- _Assignment_: Output, without any change, the listing below from its opening line up to and including the line with "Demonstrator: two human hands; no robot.".

- _Collected data_:
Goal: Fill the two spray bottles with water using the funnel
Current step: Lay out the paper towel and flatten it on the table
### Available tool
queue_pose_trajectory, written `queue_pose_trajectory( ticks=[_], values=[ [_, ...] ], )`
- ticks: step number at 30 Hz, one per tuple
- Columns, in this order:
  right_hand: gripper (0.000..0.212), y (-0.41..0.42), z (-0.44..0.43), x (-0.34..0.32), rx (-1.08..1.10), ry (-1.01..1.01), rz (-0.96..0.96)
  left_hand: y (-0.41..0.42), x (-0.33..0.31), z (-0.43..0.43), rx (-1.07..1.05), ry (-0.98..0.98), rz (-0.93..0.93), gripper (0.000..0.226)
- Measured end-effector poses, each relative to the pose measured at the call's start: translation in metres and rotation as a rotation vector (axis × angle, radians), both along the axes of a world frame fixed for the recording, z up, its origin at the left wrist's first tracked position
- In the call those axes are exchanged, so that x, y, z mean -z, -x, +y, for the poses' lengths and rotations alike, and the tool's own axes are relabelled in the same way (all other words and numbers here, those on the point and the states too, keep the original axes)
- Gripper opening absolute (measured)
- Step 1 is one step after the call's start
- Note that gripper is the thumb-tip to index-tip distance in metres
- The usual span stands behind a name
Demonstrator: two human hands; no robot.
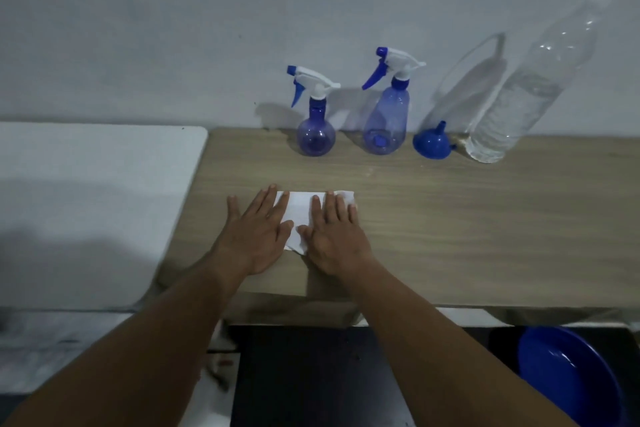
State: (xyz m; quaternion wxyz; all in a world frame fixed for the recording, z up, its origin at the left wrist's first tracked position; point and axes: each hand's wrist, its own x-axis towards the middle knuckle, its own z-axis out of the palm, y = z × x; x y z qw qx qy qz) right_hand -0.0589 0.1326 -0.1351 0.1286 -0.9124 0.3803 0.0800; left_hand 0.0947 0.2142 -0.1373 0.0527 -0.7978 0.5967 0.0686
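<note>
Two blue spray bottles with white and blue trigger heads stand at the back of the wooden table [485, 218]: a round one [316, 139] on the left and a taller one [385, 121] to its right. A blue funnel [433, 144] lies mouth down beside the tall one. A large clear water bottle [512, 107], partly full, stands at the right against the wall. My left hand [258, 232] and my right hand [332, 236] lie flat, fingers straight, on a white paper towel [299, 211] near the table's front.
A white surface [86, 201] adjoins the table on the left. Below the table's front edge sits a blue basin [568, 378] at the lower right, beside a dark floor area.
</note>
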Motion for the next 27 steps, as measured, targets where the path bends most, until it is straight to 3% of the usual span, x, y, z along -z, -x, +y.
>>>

- _Problem solution_:
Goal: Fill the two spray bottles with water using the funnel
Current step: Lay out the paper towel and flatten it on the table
### Available tool
queue_pose_trajectory, written `queue_pose_trajectory( ticks=[_], values=[ [_, ...] ], )`
- ticks: step number at 30 Hz, one per tuple
- Columns, in this order:
  right_hand: gripper (0.000..0.212), y (-0.41..0.42), z (-0.44..0.43), x (-0.34..0.32), rx (-1.08..1.10), ry (-1.01..1.01), rz (-0.96..0.96)
  left_hand: y (-0.41..0.42), x (-0.33..0.31), z (-0.43..0.43), rx (-1.07..1.05), ry (-0.98..0.98), rz (-0.93..0.93), gripper (0.000..0.226)
- Measured end-effector poses, each relative to the pose measured at the call's start: translation in metres and rotation as a rotation vector (axis × angle, radians), both along the axes of a world frame fixed for the recording, z up, its origin at the left wrist's first tracked position
- In the call those axes are exchanged, so that x, y, z mean -z, -x, +y, for the poses' lengths and rotations alike, and the tool's own axes are relabelled in the same way (all other words and numbers here, those on the point and the states too, keep the original axes)
- Gripper opening absolute (measured)
- Step 1 is one step after the call's start
- Note that gripper is the thumb-tip to index-tip distance in metres
- The usual span stands behind a name
Demonstrator: two human hands; no robot.

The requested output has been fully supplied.